**Instructions to follow:**
Search the material for the word "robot" and copy every line in which it occurs.

**Material for this exercise:**
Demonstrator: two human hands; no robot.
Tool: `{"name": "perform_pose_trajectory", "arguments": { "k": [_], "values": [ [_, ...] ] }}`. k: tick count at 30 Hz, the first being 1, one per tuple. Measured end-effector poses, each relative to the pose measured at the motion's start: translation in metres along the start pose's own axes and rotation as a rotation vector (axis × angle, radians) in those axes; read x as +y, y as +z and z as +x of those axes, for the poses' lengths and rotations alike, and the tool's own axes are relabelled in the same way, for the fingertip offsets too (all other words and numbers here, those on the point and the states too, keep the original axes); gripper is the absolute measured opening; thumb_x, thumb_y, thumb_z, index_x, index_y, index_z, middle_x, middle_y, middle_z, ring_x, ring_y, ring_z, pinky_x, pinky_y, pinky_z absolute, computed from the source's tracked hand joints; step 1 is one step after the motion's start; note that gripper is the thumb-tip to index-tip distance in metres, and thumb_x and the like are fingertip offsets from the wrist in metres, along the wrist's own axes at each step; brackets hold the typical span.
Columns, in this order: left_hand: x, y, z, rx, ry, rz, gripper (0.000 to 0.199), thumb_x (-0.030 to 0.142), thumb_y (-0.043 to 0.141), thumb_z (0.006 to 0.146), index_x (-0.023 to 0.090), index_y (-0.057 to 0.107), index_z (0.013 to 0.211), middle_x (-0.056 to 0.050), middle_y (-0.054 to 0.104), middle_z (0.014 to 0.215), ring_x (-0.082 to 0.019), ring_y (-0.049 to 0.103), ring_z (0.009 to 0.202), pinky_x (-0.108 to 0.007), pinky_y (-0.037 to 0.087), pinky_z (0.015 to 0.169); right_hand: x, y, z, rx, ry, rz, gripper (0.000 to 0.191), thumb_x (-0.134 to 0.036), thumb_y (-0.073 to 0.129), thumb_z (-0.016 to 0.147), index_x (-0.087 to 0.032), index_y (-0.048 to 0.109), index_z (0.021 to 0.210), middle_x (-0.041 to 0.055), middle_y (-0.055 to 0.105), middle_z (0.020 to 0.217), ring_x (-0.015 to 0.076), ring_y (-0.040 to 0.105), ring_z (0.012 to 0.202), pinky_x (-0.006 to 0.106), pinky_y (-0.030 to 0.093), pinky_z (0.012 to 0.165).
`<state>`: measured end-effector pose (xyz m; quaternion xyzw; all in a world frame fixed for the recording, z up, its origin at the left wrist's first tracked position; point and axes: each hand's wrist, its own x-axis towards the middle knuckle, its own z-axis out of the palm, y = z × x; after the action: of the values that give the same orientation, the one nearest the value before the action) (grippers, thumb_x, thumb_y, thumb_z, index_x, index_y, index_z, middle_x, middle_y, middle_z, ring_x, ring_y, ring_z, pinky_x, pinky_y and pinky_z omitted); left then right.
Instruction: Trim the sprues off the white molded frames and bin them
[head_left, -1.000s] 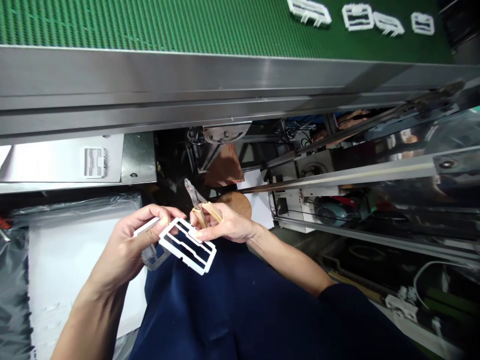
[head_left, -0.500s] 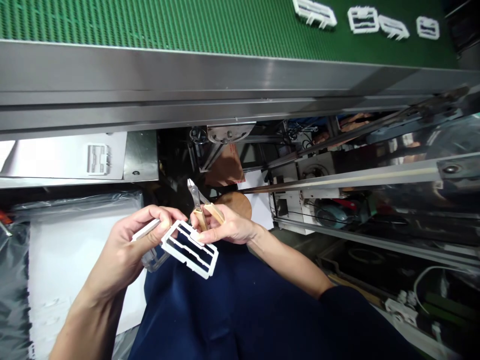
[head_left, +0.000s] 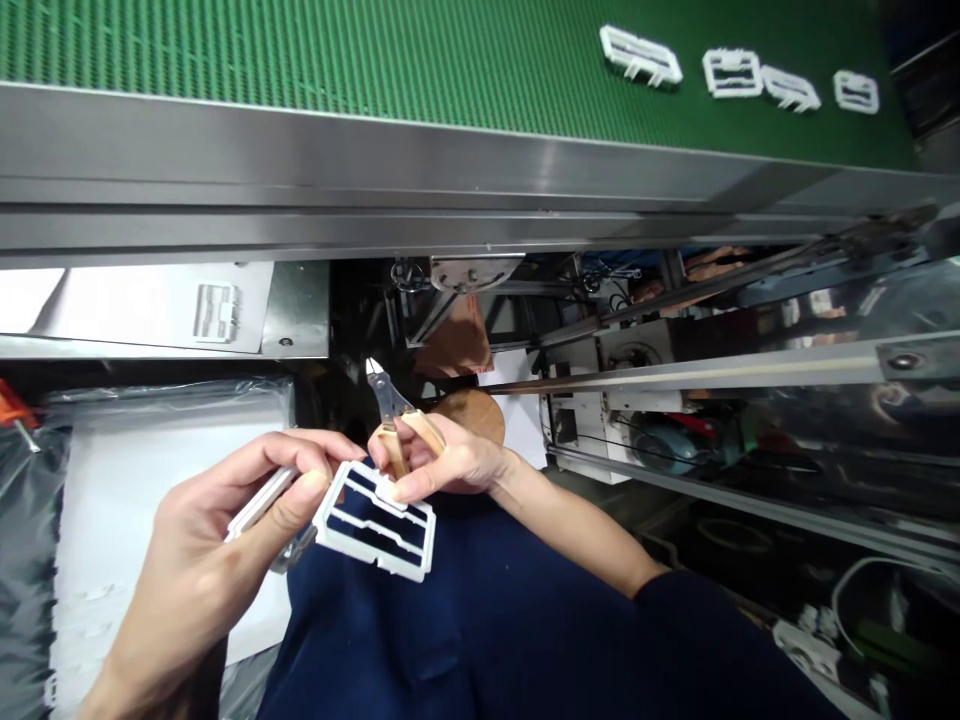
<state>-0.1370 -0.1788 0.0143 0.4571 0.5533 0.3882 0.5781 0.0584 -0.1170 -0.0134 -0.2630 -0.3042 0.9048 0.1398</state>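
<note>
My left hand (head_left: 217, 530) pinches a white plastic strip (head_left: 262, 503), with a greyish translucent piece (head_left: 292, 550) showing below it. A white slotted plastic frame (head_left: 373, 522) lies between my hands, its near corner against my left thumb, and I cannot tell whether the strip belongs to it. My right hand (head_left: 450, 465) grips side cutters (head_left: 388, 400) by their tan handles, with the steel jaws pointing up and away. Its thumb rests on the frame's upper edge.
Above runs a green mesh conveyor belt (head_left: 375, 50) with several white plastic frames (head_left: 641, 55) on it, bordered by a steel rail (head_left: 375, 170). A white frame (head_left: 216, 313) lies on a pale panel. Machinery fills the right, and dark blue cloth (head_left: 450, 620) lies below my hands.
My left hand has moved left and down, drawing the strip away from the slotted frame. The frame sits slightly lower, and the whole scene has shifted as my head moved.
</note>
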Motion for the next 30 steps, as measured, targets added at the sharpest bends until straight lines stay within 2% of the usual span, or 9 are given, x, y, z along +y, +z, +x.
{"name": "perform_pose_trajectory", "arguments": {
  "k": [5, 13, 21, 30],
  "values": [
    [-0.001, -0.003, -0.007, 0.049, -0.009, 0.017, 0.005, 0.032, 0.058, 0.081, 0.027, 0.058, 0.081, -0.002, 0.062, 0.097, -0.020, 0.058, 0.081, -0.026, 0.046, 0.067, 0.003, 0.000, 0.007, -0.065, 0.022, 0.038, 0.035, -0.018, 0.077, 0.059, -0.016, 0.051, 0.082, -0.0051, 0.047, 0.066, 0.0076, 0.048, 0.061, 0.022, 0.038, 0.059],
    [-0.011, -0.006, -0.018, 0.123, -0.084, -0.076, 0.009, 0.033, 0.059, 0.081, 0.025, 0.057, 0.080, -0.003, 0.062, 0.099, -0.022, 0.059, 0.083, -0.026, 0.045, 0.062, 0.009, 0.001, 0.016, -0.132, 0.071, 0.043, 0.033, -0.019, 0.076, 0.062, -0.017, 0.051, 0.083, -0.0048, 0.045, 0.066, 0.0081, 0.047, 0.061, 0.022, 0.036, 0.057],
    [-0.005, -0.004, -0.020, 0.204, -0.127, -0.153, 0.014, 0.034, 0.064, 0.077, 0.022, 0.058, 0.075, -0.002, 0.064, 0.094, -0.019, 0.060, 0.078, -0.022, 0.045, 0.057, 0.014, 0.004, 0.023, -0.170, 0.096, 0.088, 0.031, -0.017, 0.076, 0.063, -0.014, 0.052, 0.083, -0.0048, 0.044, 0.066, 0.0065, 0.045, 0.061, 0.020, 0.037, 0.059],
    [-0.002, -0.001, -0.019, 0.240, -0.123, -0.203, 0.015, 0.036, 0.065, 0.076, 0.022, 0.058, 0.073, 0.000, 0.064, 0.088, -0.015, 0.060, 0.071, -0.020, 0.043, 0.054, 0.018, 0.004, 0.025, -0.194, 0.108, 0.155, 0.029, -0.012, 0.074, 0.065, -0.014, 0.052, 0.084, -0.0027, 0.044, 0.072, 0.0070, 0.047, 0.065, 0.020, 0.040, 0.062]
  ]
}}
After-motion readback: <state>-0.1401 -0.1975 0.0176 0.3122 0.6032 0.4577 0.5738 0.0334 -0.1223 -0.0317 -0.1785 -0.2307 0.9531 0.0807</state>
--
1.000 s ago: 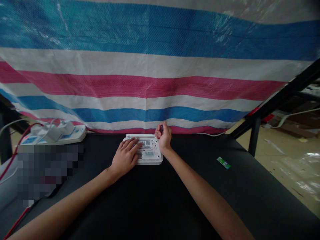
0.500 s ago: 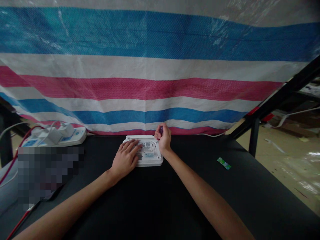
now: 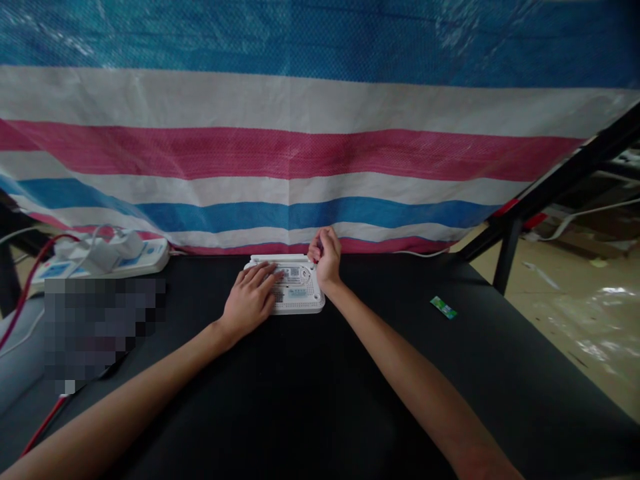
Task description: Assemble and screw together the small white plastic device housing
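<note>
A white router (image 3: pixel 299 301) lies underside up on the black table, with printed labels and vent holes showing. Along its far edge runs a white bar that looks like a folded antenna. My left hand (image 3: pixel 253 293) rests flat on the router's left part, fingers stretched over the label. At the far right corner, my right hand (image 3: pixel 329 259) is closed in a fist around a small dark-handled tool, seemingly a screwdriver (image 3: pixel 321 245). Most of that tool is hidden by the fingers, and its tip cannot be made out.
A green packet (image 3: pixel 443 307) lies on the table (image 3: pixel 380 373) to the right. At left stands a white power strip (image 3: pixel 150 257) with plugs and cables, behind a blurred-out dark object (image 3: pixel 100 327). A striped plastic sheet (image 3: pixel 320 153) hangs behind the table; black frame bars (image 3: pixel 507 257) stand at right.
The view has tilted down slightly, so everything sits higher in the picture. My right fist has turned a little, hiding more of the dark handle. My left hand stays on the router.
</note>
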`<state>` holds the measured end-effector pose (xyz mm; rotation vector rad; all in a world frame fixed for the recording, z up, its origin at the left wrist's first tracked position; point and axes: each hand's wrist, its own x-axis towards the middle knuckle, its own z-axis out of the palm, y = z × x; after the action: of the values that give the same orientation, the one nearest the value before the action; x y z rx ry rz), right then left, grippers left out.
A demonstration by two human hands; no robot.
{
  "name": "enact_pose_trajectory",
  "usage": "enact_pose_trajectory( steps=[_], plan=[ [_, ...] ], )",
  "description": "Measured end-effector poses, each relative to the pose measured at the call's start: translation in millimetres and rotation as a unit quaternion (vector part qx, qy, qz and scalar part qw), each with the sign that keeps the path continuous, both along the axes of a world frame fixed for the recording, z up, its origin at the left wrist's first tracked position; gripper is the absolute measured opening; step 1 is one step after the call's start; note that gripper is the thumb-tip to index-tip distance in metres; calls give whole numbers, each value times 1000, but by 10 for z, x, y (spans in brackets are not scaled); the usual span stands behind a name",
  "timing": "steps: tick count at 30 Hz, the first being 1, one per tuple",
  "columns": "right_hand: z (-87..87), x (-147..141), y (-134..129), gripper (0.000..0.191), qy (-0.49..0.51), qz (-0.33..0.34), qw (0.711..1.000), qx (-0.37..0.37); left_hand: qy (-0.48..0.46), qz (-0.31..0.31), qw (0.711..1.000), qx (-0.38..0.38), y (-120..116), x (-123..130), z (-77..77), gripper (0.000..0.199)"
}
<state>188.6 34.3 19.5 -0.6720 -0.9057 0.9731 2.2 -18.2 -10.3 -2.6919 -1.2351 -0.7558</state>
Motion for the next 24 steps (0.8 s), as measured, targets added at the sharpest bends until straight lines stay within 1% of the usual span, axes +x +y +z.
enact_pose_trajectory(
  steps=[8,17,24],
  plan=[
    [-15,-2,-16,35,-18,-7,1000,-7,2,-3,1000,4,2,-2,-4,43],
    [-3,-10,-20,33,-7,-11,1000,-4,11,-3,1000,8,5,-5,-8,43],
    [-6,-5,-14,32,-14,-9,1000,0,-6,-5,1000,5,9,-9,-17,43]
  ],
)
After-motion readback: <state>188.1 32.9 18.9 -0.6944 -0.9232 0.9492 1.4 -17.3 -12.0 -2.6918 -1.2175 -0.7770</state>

**Answer:**
Demonstrator: two human hands; no robot.
A demonstration by two human hands; no robot.

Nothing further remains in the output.